EXERCISE ->
Exactly as written, please repeat the data that follows, but not the pictures.

(DATA SECTION)

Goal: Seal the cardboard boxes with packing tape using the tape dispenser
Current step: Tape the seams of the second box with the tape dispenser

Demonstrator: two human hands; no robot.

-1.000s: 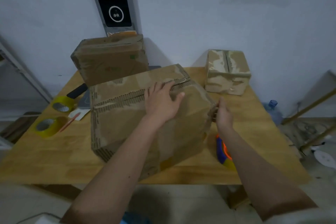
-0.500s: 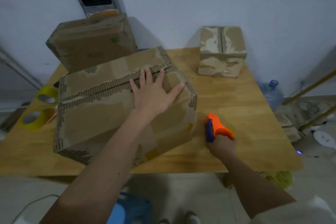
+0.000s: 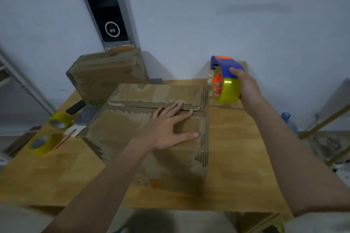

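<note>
Worn brown cardboard box [image 3: 151, 119] with ragged corrugated flap edges on wooden table [image 3: 236, 157], left hand [image 3: 168, 130] flat with fingers spread across its centre seam, right hand [image 3: 244, 83] grasping blue-orange tape dispenser [image 3: 224, 79] with yellowish roll, raised beyond box's right edge.

We see a plain pale wall [image 3: 208, 5] behind a wooden table [image 3: 236, 157], with a dark vertical panel [image 3: 106, 5] bearing a white ring mounted on it. At the right, a pale floor [image 3: 325, 147] holds wooden slats [image 3: 325, 119] and a blue water bottle [image 3: 286, 117].
</note>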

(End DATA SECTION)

SOLUTION TO THE EXERCISE ->
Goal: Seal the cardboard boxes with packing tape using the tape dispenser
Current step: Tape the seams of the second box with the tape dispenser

Demonstrator: two human hands; no robot.

-1.000s: 
-0.500s: 
+0.000s: 

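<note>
Worn brown cardboard box [image 3: 151, 119] with ragged corrugated flap edges on wooden table [image 3: 236, 157], left hand [image 3: 168, 130] flat with fingers spread across its centre seam, right hand [image 3: 244, 83] grasping blue-orange tape dispenser [image 3: 224, 79] with yellowish roll, raised beyond box's right edge.

We see a plain pale wall [image 3: 208, 5] behind a wooden table [image 3: 236, 157], with a dark vertical panel [image 3: 106, 5] bearing a white ring mounted on it. At the right, a pale floor [image 3: 325, 147] holds wooden slats [image 3: 325, 119] and a blue water bottle [image 3: 286, 117].
</note>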

The exercise is done, and nothing more is needed.